As consequências dessa indevida intervenção perduram até hoje, que só em termos orçamentários representa um déficit que ultrapassa doze dígitos, para ser mais precisa R$ 176.157.890,91.

Sem sombra de dúvidas, essa dívida histórica com a população paraibana compromete na prática o acesso à justiça, que sofre com a ausência de defensores públicos e de infraestrutura mínima em boa parte das comarcas do sertão, em um estado onde se tem o menor salário da federação e um orçamento que chega a ser três vezes menor do que aquele destinado ao Ministério Público, descompensando a pirâmide da relação processual triangular.

Apesar de todo esse descaso, os ventos começam a soprar diferente e o sonho de uma instituição parceira do Legislativo e do Executivo na execução medidas que visem à redução das desigualdades sociais começa a virar realidade.

Felizmente, pela primeira vez na história da Defensoria Pública da Paraíba, ainda no ano de 2021 iniciou-se um diálogo com o executivo e com o legislativo em harmonia, a par de qualquer divergência política existente entre tais representantes.
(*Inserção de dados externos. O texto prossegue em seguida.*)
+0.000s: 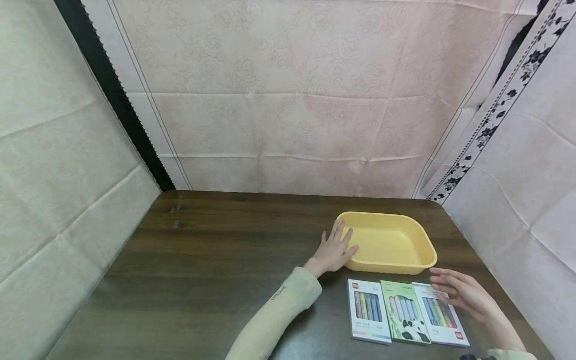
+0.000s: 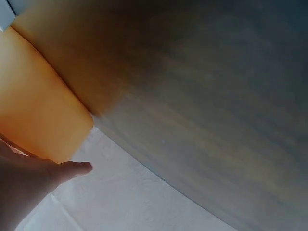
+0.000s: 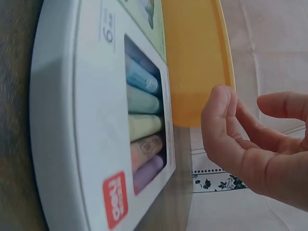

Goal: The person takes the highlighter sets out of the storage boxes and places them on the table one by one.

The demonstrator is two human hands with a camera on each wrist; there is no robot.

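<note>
A yellow plastic tub (image 1: 391, 242) stands on the table with nothing in it. My left hand (image 1: 333, 252) lies against its left side, fingers spread and straight at the rim; the left wrist view catches the thumb beside the tub wall (image 2: 41, 96). Below the tub, three flat boxes of coloured pens lie in a row: a white box (image 1: 370, 327), a green panda box (image 1: 400, 290) and another white box (image 1: 445, 335). Over the right white box hovers my right hand (image 1: 468, 296), fingers loosely bent near the tub's corner. In the right wrist view that hand (image 3: 255, 154) holds nothing.
The dark wooden table (image 1: 202, 280) extends far to the left of the tub and boxes. Pale cloth (image 1: 288, 125) hangs behind the table, and more cloth stands at both sides, the right one (image 1: 517, 200) close to my right hand.
</note>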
Apesar do orçamento que ainda continua deficitário em razão das supressões anteriores, a Lei 104/2012 que rege nossa instituição foi atualizada pela LC nº 33/2021, atribuindo contornos de uma atuação acompanham o contexto da evolução constitucional. O ato de sanção do referido diploma ocorreu na Sede da Instituição, com a presença do Governador João Azevedo, o que simbolicamente representa um respeito a autonomia da instituição defensorial e o reconhecimento do acesso à justiça para grupos vulnerabilizados.
Ainda, no dia 10 desse mês, a Assembleia Legislativa do Estado da Paraíba (ALPB) aprovou, por unanimidade, o Projeto de Lei que cria o Plano de Cargos, Carreira e Remuneração dos servidores da instituição, cujo quadro até então era inexistente.

Outrossim, encontra-se em andamento o segundo concurso para Defensoras e Defensores Públicos da Instituição, cuja pretensão é possibilitar o acesso à justiça integral à toda a população paraibana que dela necessita.

Apesar de todos os percalços, nesse dia 19 de maio, Dia da Defensoria Pública, a Paraíba pode celebrar o renascimento do acesso à justiça, como uma flor que finalmente começa a romper no asfalto quente das terras paraibana. Suas pétalas começam a abrir. Sua cor é verde. Ela representa a esperança depositada nas mais belas letras da Constituição, que estão ali catalogadas como objetivos no seu art. 3º, para que finalmente possam tocar o povo paraibano por meio de uma Defensoria Pública, formada por profissionais qualificados/as, com melhores estruturas de trabalho e com o máximo de representação popular.